In 1787 Burns wrote from Stirling expressing his high emotions at visiting the tomb of Sir John Graham of Sir William Wallace fame at Falkirk. as well as the site of the Battle of Bannockburn with its borestone where the Royal Standard was raised by Robert the Bruce.

On 7 March 1788 Robert Burns wrote to Robert Muir clearly expressing in detail his religious beliefs, also hoping that: "the Spring will renew your shattered frame and make your friends happy".

"If we lie down in the grave, the whole nun a piece of broke machinery, to moulder with the clods of the valley — be it so; at least there is an end of pain, care, woes and wants: if that part of us called Mind, does survive the apparent destruction of the man - away with old-wife prejudices and tales!
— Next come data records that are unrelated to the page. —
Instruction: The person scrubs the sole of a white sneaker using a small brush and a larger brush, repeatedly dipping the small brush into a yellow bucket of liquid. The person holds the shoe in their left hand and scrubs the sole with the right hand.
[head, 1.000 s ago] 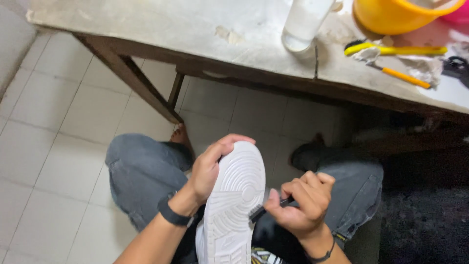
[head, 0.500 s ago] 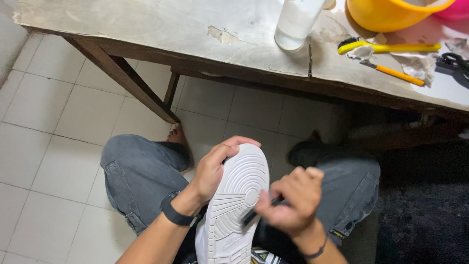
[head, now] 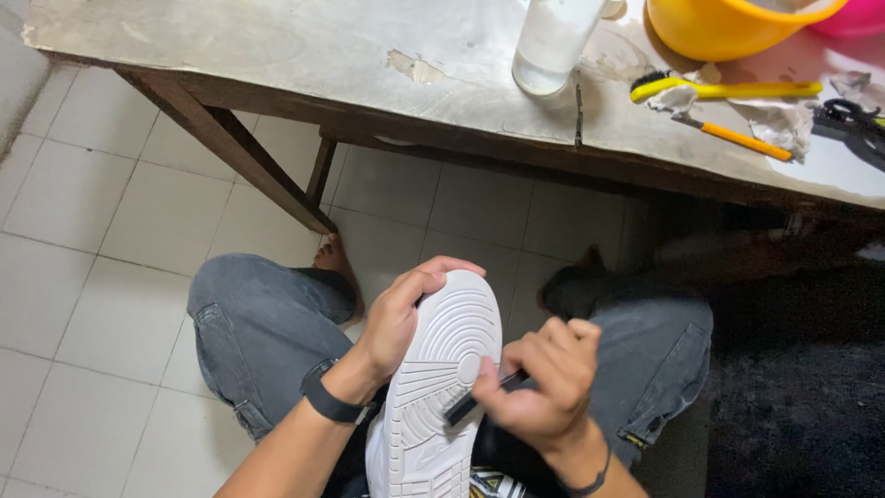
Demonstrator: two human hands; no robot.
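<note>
The white shoe (head: 438,387) rests sole-up on the person's lap between the knees, the left hand (head: 401,318) wrapped shut round its toe edge, while the right hand (head: 544,387) is closed in a pinch on a small dark tool (head: 479,401) whose tip meets the sole's grooves. To work the tread well, I judge the toe must stay clamped firm and the tool follow the grooves in short strokes. Beyond the shoe, on the worn table (head: 277,55), stand a clear bottle (head: 553,41), yellow basin (head: 728,23) and yellow brush (head: 728,89).
</note>
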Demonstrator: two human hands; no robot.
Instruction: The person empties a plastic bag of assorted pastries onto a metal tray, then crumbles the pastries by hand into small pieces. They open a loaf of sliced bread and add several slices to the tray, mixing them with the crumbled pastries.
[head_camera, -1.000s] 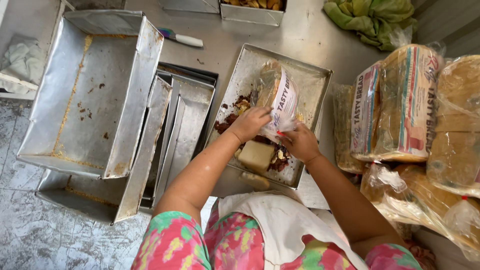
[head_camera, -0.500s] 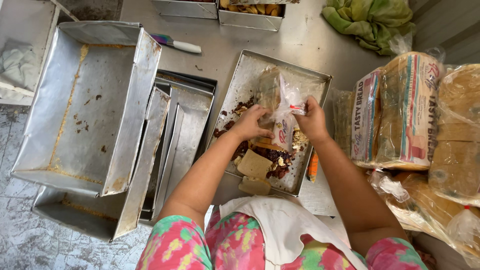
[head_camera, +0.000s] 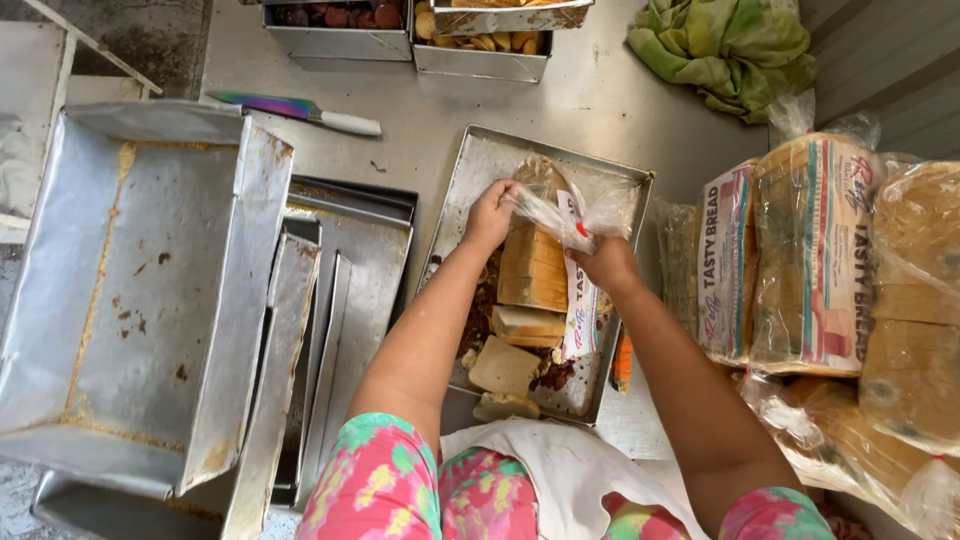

Every age and every nation has had a different set of stories; and as the many are always weak, of consequence they have often, perhaps always been deceived: a man, conscious of having acted an honest part among his fellow creatures; even granting that he may have been the sport, at times of passions and instincts; he goes to a great unknown Being who could have no other end in giving him existence but to make him happy; who gave him those passions and instincts, and well knows their force."

==Micro-history==
Robert was a Kilmarnock kirk elder.

Burns wrote that Gilbert kerr of Stodrig Farm near Kelso reminded him of Robert Muir.